Ibovespa descola do exterior e fecha em baixa por risco fiscal; dólar se aproxima dos R$ 4,80

Investidores monitoram como o governo enfrentará a alta dos preços dos combustíveis e repercutem também divulgação de plano de governo de Lula

Por  Felipe Moreira -

A bolsa brasileira abriu em alta nesta segunda-feira (6), mas inverteu o sinal nas primeiras horas do pregão e fechou em baixa, com investidores cautelosos diante do imbróglio sobre os preços dos combustíveis. A pressão para que o Ministro da Economia, Paulo Guedes, encontre uma solução nos próximos dias gera preocupação com a situação fiscal do país.

Além disso, comentários são de que a publicação do plano de governo do ex-presidente Luís Inácio Lula da Silva, atual primeiro colocado nas pesquisas eleitorais, não foi vista com bons olhos – uma vez que promete revogar reformas e acabar com o teto de gastos.

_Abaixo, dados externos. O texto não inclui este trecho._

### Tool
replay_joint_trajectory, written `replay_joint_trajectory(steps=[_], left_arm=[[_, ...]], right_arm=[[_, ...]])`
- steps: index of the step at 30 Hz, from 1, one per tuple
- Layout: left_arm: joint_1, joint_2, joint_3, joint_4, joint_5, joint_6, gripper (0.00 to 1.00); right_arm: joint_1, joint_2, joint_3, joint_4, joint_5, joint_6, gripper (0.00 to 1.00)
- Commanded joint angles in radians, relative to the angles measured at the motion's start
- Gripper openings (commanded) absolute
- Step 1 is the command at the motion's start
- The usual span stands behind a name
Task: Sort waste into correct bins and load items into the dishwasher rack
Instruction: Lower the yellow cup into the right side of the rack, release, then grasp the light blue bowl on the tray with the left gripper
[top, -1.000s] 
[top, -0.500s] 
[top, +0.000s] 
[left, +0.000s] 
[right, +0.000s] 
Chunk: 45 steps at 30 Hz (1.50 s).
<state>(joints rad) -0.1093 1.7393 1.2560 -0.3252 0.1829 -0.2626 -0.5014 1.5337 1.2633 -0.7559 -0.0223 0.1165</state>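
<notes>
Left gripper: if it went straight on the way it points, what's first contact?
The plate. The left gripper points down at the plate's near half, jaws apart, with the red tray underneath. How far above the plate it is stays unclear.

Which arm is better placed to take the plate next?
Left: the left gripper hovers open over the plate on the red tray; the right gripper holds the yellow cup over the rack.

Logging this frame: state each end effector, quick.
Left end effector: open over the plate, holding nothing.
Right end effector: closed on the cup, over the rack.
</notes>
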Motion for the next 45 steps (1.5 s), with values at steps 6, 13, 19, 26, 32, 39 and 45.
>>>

Na contramão, os principais índices de NY e dos mercados da Europa subiram, além da Ásia, onde as bolsas fecharam com valorização, respondendo à flexibilização dos lockdowns na China, o que aumenta a expectativa pelo aumento da demanda de commodities. Por aqui, o resultado do Cadastro Geral de Empregados e Desempregados (Caged), que mostrou a criação de 196.966 empregos no país em abril, não foi suficiente para sustentar os ganhos do Ibovespa.

Felipe Moura, Analista Financeiro da Finacap, ainda atribui o recuo do índice a temores com a possível declaração de estado de calamidade pública, o que resultaria em maiores gastos faltando apenas quatro meses para as eleições.

O Ibovespa caiu 0,82%, aos 110.185 pontos, após oscilar entre 110.015 e 111.102 pontos. O volume financeiro foi de R$ 16,9 bilhões.

As ações da Raia Drogasil (RADL3) e da CSN Mineração (CMIN3) foram os destaques positivos, subindo, respectivamente, 2,68% e 1,94%, seguidas pelas ações da Locaweb (LWSA3) com ganhos de 1,69%.

Já as ações da Hapvida (HAPV3) e da Positivo (POSI3) recuaram, respectivamente, 6,15% e 6,13%, seguidas das ações da Méliuz (CASH3), com perda de 6,11%.

Segundo Moura, apesar de dados econômicos positivos nesta segunda-feira, a curva de juros para cima afetou o desempenho das empresas de consumo e de crescimento.

O dólar recuou na sessão de hoje (6) mesmo com a melhora no apetite por risco global após a redução de restrições sanitárias na China, em início de semana marcada pela reunião de política monetária do Banco Central Europeu (BCE) e por dados de inflação nos EUA e no Brasil. A moeda americana subiu 0,37%, a R$ 4,796, após oscilar entre R$ 4,749 e R$ 4,807.

No aftermarket, às 17h04, os juros futuros operam em alta, com risco fiscal no radar dos investidores. O DIF23, +0,07 pp, a 13,45%; DIF25, +0,64 pp, a 12,50%; DIF27, +0,81 pp, a 12,40%; DIF29, +0,81 pp, a 12,48%.

Nos EUA, as bolsas fecharam em alta, com Wall Street tentando se recuperar de uma semana de perdas e navegando por um salto nos rendimentos do Tesouro.

O índice Dow Jones subiu 0,04%, aos 32.914 pontos. O S&P 500 avançou 0,31%, aos 4.121 pontos, enquanto o Nasdaq teve alta de 0,40%, aos 12.061 pontos.